UNITED STATES of America, Plaintiff, v. John A. HAUGHN, Jr., Defendant.
    Crim. No. 76-57.
    United States District Court, D. New Jersey.
    May 14, 1976.
    
      Joseph Burns, Asst. U. S. Atty., Newark, N. J., for plaintiff.
    Weiner & Sussan, East Brunswick, N. J., for defendant.
   OPINION

LACEY, District Judge.

This matter is before the court on a motion by defendant to suppress the admission into evidence of a sawed-off shotgun seized by the government on the landing outside defendant’s apartment. Defendant is charged in a one-count indictment with knowingly possessing a sawed-off shotgun that had not been registered to him in violation of 26 U.S.C. §§ 5861(d) and 5871.
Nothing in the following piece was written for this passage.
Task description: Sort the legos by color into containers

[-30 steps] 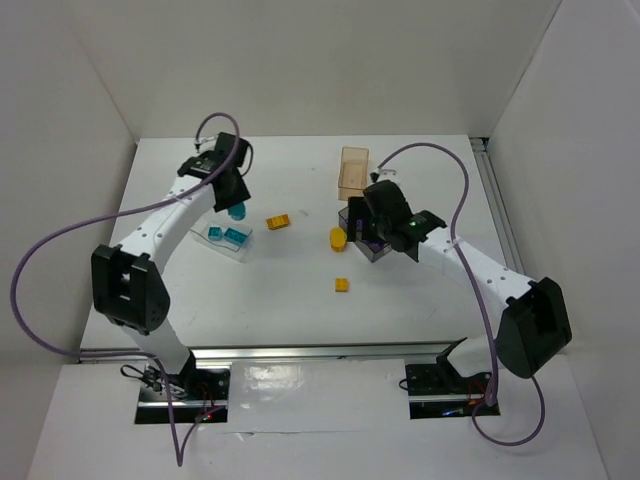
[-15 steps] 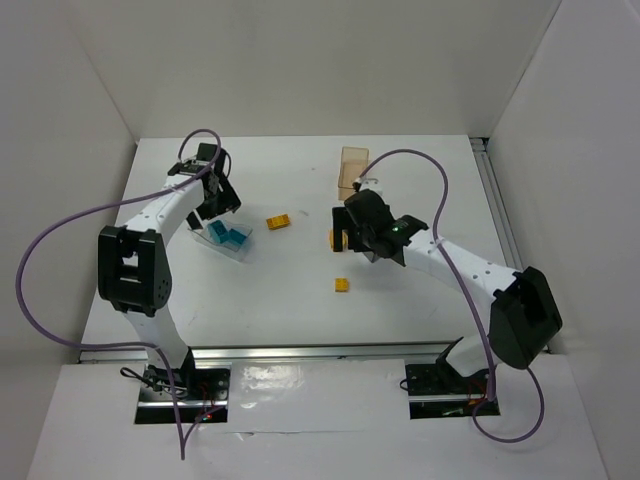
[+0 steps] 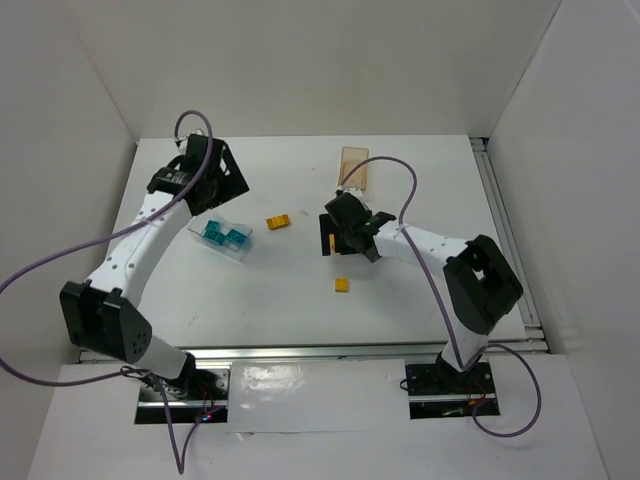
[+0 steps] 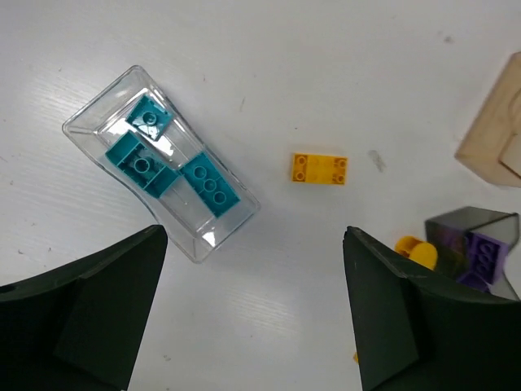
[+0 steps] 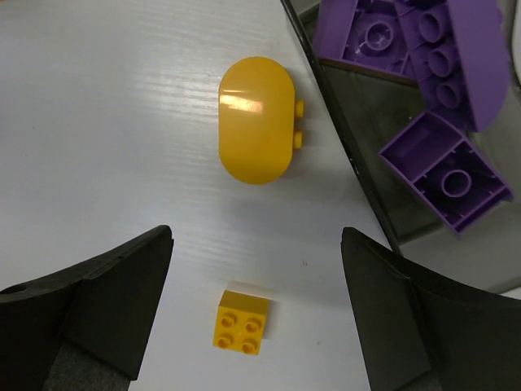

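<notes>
Teal legos (image 4: pixel 210 184) lie in the clear bin (image 4: pixel 213 238), which sits toward the left edge of the desk. Left gripper (image 4: pixel 252 261) hangs high above this bin, jaws spread wide and empty. The left arm (image 3: pixel 140 235) stretches from its base at the near edge up along the left side, wrist pointing down. Judgement: the teal group looks complete, and this arm has no brick to carry.

Just right of the clear bin lies a yellow rectangular brick (image 4: pixel 319 169), apart from everything else. Yellow is the step in hand: three yellow pieces rest loose on the desk, and the orange-tan bin (image 3: pixel 352 168) near the far edge shows no brick in the top view.

Right gripper (image 5: pixel 256 244) hovers near the desk centre, jaws released and empty. The yellow oval (image 5: pixel 256 120) lies just ahead of its fingertips. A small yellow square brick (image 5: pixel 241 321) shows between the two fingers, on the desk below. The oval lies just beside the dark grey bin (image 5: pixel 368 107), which holds purple legos (image 5: pixel 444 169).

Next move, as judged: advance and lower onto the oval, close across its narrow width clear of the grey wall — then carry it to the orange-tan bin. The right arm (image 3: pixel 430 240) folds leftward from its base, forearm low.
</notes>
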Robot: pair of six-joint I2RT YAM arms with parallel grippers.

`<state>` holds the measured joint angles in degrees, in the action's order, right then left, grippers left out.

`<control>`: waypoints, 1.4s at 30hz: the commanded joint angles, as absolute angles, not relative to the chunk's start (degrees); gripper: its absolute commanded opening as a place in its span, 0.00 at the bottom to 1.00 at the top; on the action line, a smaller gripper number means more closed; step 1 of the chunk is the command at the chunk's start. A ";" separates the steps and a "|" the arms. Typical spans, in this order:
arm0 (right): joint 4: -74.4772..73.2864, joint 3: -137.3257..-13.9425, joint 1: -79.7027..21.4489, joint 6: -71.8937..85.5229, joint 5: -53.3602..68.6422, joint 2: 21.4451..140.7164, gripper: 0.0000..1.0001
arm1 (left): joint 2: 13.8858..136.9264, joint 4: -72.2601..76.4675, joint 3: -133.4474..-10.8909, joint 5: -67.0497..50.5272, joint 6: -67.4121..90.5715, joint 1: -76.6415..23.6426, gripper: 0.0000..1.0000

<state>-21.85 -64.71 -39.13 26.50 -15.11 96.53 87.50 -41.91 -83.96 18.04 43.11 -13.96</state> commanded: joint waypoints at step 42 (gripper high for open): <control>-19.78 -86.66 -38.06 23.64 -20.13 116.12 0.48 | 85.08 -41.40 -81.21 16.70 40.61 -14.85 0.95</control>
<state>-19.00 -84.05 -38.35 24.45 -18.87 118.85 84.53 -41.98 -80.25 17.17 41.95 -14.57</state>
The course of events leading to the discovery were as follows. Based on information obtained through a confidential informant, Investigator Rohen from the Middle-sex County Prosecutor’s office applied for and received a search warrant from the Honorable John E. Bachman of the Superi- or Court for the second floor of defendant Haughn’s apartment building at 255 Hale Street in New Brunswick. Transcript of Hearing at 3-4. According to the application, the search was for stolen liquor, a liquor advertisement in the form of a stein and a sawed-off shotgun. The informant was an individual whom Investigator Rohen had known for a period of time and who was himself involved in police work. Transcript at 5, 14-15. The informant told Investigator Rohen that within the last week or two prior to December 20, 1975, he had personal knowledge of a sawed-off shotgun located within the premises of the defendant. Government Letter of May 11, 1976. The informant had previously given reliable information to Police Officer Michael Roberts which was corroborated by the discovery of a similar sawed-off shotgun found in the locker of defendant Speights. Transcript at 5, 15-19.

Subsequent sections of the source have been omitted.